Philip Roth ends his struggle. Philip Roth didn't want a retirement party. He tried to go out quietly, privately deciding in 2010 not to write any more fiction. But when word leaked that he told foreign press that he'd written enough, lots of readers wanted an explanation. In his first interview since the news came out—and apparently his last until his biography does—Roth tells Charles McGrath, "I know I’m not going to write as well as I used to. I no longer have the stamina to endure the frustration." Every morning he looks at a sticky note on his computer that reads, "The struggle with writing is over." So now, instead of literary pursuits, he just fiddles around with an iPhone all day. "Every morning I study a chapter in iPhone for Dummies, and now I’m proficient. I haven’t read a word for two months. I pull this thing out and play with it." [The New York Times]

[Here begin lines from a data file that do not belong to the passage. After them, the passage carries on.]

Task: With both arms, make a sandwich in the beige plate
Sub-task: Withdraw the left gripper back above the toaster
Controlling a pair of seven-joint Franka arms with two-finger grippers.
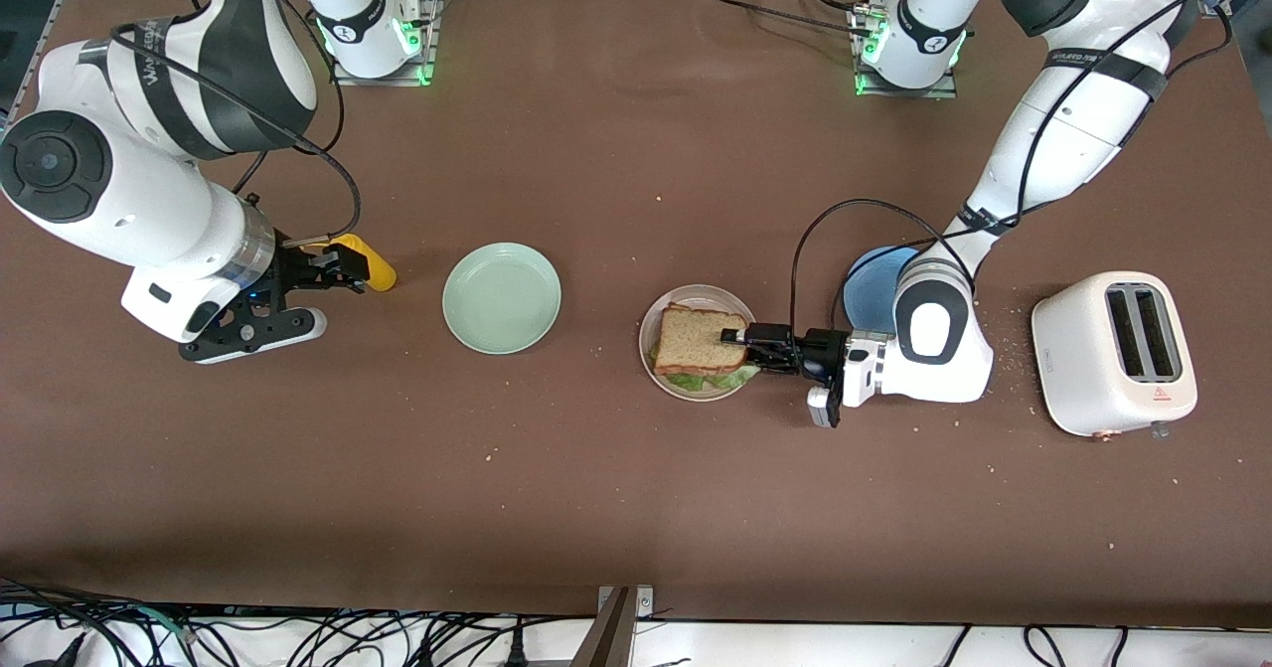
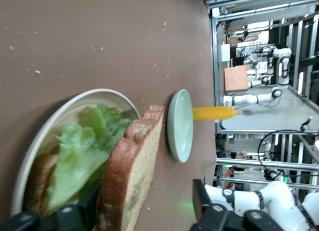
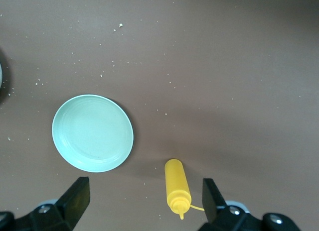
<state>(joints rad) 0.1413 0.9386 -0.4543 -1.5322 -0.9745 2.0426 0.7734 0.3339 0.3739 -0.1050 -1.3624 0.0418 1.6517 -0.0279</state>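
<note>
The beige plate (image 1: 696, 294) holds the sandwich: a brown top bread slice (image 1: 694, 339) lying on green lettuce (image 1: 711, 381), with a lower slice (image 2: 37, 178) under it. My left gripper (image 1: 740, 341) reaches in level at the plate's edge toward the left arm's end and is open. In the left wrist view its jaws (image 2: 147, 203) straddle the top slice's (image 2: 132, 176) edge: one finger (image 2: 84, 208) lies against the lettuce (image 2: 82, 151) side, the other (image 2: 204, 201) stands well clear of the bread. My right gripper (image 1: 338, 267) hangs open over a yellow bottle (image 1: 366, 261), holding nothing.
A mint-green plate (image 1: 502, 297) sits between the bottle and the beige plate. A blue plate (image 1: 874, 284) lies partly under the left arm. A white toaster (image 1: 1113, 349) stands at the left arm's end. The yellow bottle (image 3: 178, 187) lies flat under the right gripper (image 3: 144, 193).
</note>
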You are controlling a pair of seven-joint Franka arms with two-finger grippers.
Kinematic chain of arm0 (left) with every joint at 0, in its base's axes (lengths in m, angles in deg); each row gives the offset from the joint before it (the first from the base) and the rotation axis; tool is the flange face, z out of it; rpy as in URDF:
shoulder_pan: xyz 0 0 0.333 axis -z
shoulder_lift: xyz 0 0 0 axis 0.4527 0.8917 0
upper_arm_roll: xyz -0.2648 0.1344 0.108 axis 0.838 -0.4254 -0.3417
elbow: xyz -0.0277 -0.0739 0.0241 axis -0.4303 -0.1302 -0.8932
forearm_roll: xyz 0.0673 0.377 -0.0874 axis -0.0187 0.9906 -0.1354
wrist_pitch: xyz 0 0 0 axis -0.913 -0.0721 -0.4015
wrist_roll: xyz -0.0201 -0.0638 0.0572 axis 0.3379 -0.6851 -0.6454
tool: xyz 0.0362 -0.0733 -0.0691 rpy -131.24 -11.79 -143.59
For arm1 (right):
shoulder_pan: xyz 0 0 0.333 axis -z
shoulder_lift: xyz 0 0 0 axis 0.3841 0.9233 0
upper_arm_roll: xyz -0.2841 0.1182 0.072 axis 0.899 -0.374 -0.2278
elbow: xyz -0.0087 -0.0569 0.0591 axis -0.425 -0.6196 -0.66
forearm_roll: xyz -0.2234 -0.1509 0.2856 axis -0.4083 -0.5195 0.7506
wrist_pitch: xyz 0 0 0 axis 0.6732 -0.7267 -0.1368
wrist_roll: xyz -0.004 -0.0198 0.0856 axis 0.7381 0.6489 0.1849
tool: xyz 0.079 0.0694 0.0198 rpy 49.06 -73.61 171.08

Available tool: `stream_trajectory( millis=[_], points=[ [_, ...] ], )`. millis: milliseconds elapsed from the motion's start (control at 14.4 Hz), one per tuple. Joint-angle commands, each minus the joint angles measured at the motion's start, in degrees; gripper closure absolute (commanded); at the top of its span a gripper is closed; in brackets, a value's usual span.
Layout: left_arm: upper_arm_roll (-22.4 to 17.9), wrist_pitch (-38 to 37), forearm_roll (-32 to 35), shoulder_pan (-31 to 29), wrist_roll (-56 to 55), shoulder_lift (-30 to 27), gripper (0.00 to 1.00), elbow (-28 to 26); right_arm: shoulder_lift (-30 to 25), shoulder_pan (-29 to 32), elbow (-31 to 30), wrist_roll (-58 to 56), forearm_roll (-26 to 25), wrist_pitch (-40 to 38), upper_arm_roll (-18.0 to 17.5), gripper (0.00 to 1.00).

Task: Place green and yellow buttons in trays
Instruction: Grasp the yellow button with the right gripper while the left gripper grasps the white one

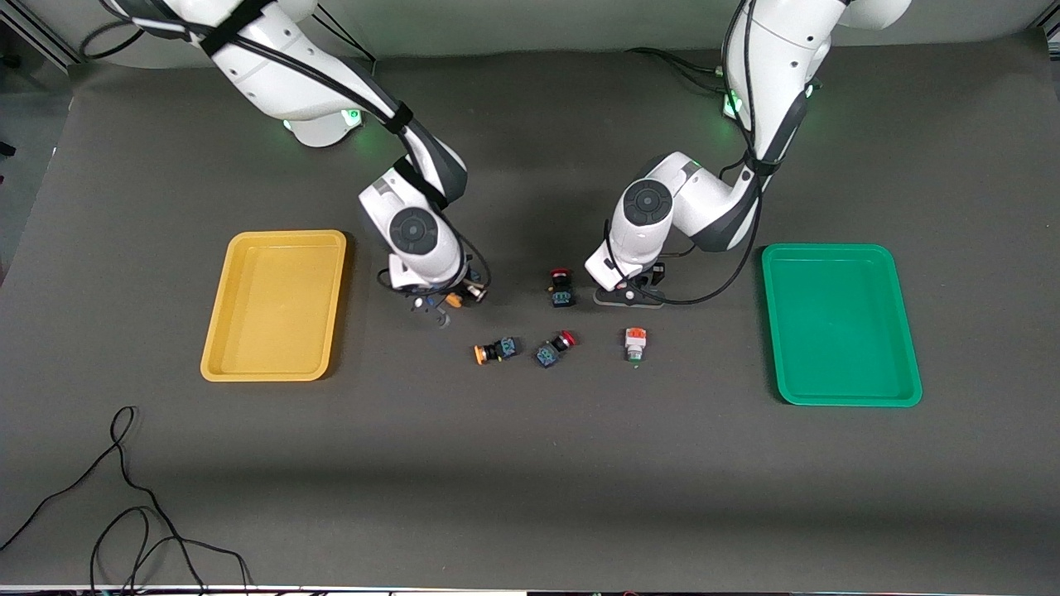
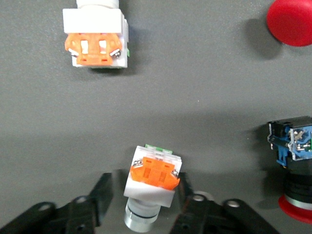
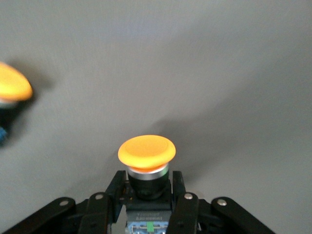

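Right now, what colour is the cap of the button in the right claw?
Orange-yellow cap, seen best in the right wrist view.

yellow tray [image 1: 273, 306] | green tray [image 1: 840, 324] | orange-yellow cap [image 3: 146, 151] on black-and-blue switch | white switch [image 2: 152, 178] with orange block | red caps [image 1: 566, 338] on two others | dark grey table [image 1: 530, 463]

Four loose switches [image 1: 565, 334] betw. two trays [image 1: 276, 305], both grippers over mid-table.
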Motion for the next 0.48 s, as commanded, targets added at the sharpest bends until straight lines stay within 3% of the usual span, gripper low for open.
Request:
stream_trajectory(
  millis=[0,139,208,416],
  points=[
    [-0.47,0.30,1.00,0.62,-2.88,0.45,0.79,1.04,-1.03,0.90,10.59,-8.37,0.27,-12.91,3.64,0.95],
    [-0.47,-0.92,0.65,0.10,-5.42,0.27,0.83,2.96,-2.78,1.94,12.46,-14.42,1.84,-14.51,6.02,0.94],
    [-0.47,-2.67,0.47,-0.77,-6.04,-0.43,0.83,4.46,-4.36,2.30,12.47,-19.59,5.42,-14.60,8.21,0.94],
    [-0.21,-17.40,-1.62,-3.06,-6.14,-4.20,0.84,12.26,-7.61,2.22,11.50,-36.38,15.27,-15.48,18.66,0.86]
  ],
)
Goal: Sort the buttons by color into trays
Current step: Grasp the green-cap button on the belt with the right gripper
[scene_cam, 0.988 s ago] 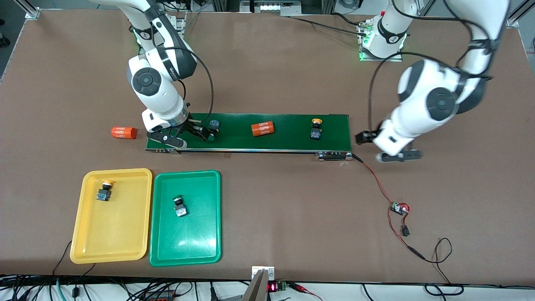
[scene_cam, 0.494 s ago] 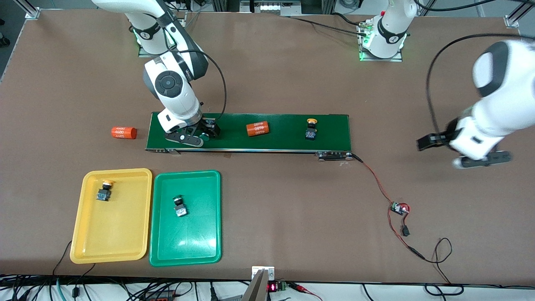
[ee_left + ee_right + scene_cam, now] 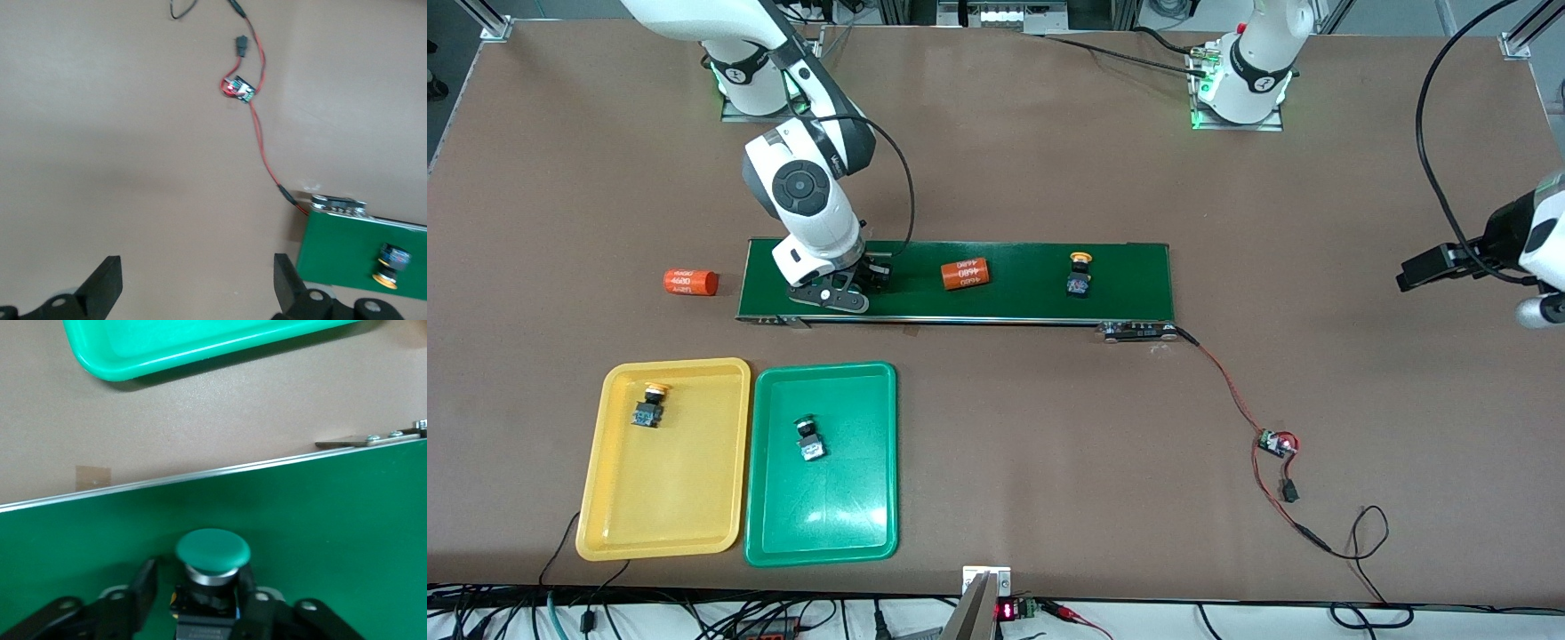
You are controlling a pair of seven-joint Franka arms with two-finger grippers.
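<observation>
A green-capped button (image 3: 213, 550) stands on the dark-green conveyor belt (image 3: 1032, 298) at the right arm's end. My right gripper (image 3: 863, 280) is down over it, fingers (image 3: 148, 577) close on both sides of its black body, a slim gap on one side. A yellow-capped button (image 3: 1079, 274) stands on the belt nearer the left arm's end. The yellow tray (image 3: 605, 462) holds a yellow-capped button (image 3: 649, 406). The green tray (image 3: 760, 462) holds a green-capped one (image 3: 809, 440). My left gripper (image 3: 197, 267) is open over bare table at its own end.
One orange "4680" cylinder (image 3: 965, 274) lies on the belt. Another orange cylinder (image 3: 690, 283) lies on the table off the belt's end by the right arm. A small circuit board (image 3: 1276, 443) with red and black wires trails from the belt's other end. Cables run along the table's front edge.
My right gripper moved along the belt onto the green-capped button and its fingers narrowed around it. The left arm swung out toward its end. Cylinder and yellow-capped button drifted toward the right arm's end.
</observation>
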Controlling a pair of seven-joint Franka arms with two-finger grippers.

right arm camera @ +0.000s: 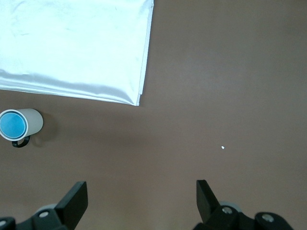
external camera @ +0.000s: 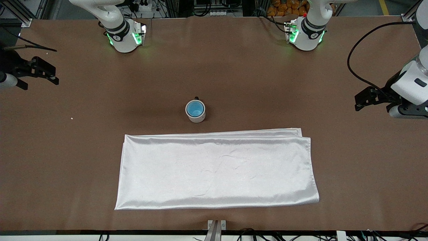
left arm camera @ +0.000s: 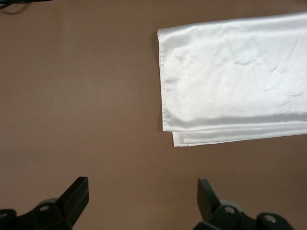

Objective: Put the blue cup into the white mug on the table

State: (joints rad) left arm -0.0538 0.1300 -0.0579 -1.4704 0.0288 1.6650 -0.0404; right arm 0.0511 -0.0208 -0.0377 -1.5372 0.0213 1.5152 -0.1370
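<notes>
Lighting even and fairly bright, overhead, w/ no hard shadows. Table (external camera: pixel 301 83) reads matte brown, a bit darker around the mug (external camera: pixel 196 113), which casts only a soft, faint shadow. White cloth (external camera: pixel 217 170) is shiny: glare along its lower fold in front view, bright sheen bands near its edge in both wrist views, some detail blown out. Green glow from arm base lights (external camera: pixel 135 38) spills onto table. Front view sharp; gripper fingers (left arm camera: pixel 74 199) slightly soft in wrist views.
</notes>
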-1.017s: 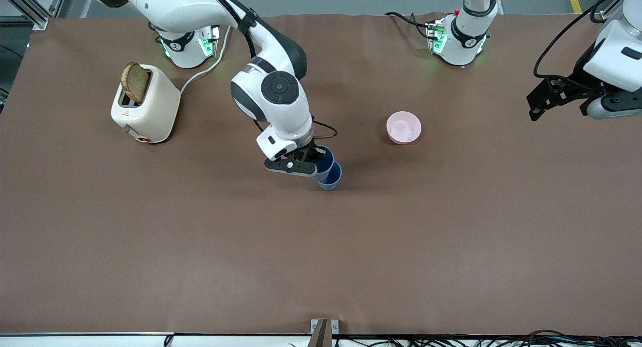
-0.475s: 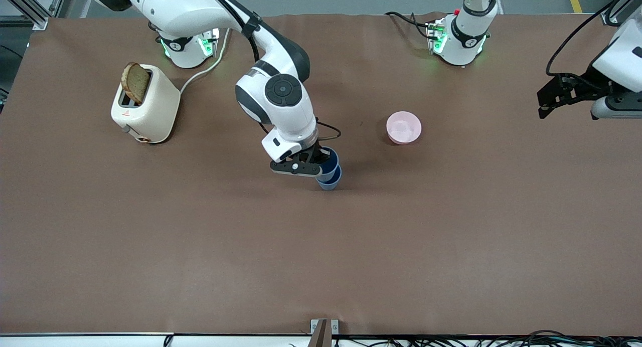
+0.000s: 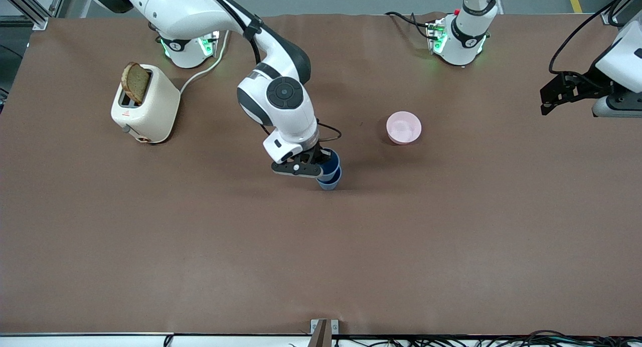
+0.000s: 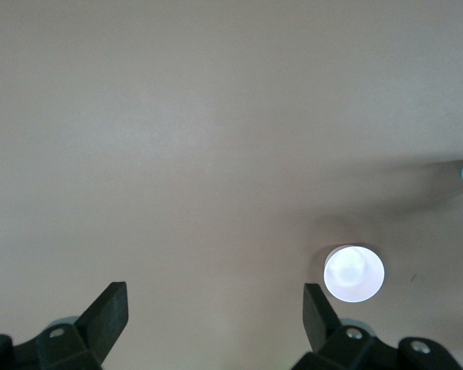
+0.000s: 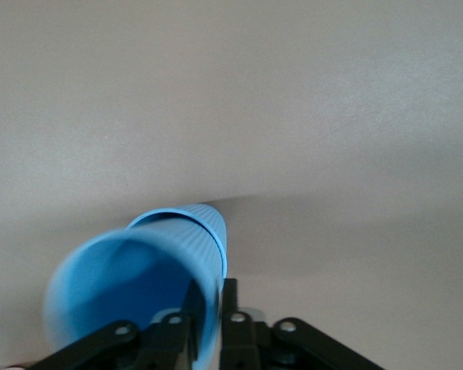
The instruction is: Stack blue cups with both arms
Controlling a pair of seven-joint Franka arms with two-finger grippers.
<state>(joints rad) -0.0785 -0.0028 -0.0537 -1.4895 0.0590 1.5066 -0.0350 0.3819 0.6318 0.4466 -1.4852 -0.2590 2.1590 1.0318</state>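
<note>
My right gripper (image 3: 321, 165) is shut on the rim of one blue cup (image 3: 331, 161), one finger inside and one outside. That cup sits partly inside the second blue cup (image 3: 329, 183), which stands on the table near its middle. In the right wrist view the held cup (image 5: 131, 293) fills the foreground between my fingers (image 5: 229, 297), and the lower cup's rim (image 5: 208, 221) shows around it. My left gripper (image 3: 544, 102) is open and empty, up in the air over the left arm's end of the table. It also shows in the left wrist view (image 4: 212, 301).
A pink bowl (image 3: 404, 127) sits beside the cups toward the left arm's end; it also shows in the left wrist view (image 4: 354, 274). A cream toaster (image 3: 145, 109) with a bread slice (image 3: 136, 82) stands toward the right arm's end, its cord running to the base.
My right gripper has lowered the held cup further into the standing cup. My left gripper has drawn away toward the left arm's end of the table.
</note>
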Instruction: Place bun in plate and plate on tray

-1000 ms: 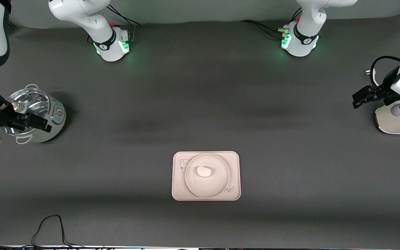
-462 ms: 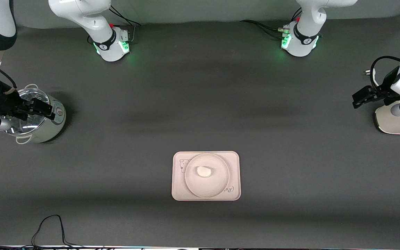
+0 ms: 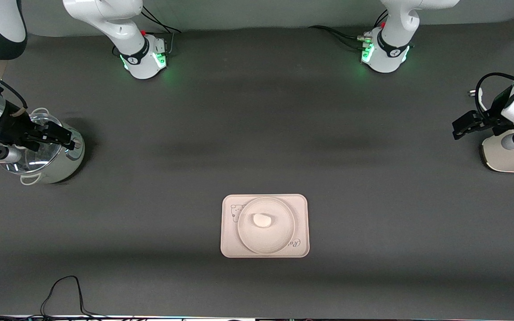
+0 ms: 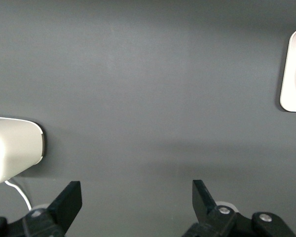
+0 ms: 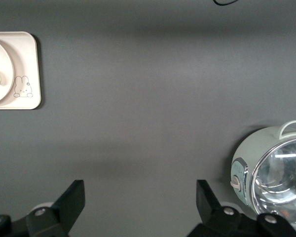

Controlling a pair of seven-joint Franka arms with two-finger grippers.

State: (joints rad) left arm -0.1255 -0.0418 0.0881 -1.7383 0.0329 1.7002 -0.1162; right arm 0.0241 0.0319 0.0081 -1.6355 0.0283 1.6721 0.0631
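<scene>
Bun [image 3: 262,220] sits in the plate [image 3: 279,238], plate sits on the tray [image 3: 300,205], all at mid-table nearer the front cam, so the job looks done as things lie. Step in hand, as I judge it: park both arms w/o touching anything. To do it well: keep both grippers high and out wide, no sweep over the tray, and watch the right one near the pot.

Right gripper [image 3: 63,133] hangs over the glass-lidded cooker pot [image 3: 60,171] at the right arm's end of the table, jaws spread wide, nothing in them. Left gripper [image 3: 461,126] is over the table's left-arm end beside a white appliance [image 3: 502,158], jaws also wide apart, empty.

Views differ: right wrist view shows the tray's corner drawing clearly as a rabbit, plus the pot's side knob [image 5: 235,183]. Left wrist view catches only the tray's script corner. Front view alone shows bun, plate and tray whole, and both arms.
</scene>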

Retirement must be all the rage amongst writers these days, because Hungarian Nobel laureate Imre Kertész has decided to follow Roth's lead. Bear with us while we quote from Google's translation of a French article, itself translated from a Hungarian newspaper item, but it seems that Kertész has decided to throw in the towel in part because of complications from Parkinson's disease, and because he feels that he has said all that he wants to about his work's dominant theme—the Holocaust. The 83-year-old survivor of Auschwitz and Buchenwald has entrusted his papers to the Academy of Arts in Berlin. [ActuaLitté]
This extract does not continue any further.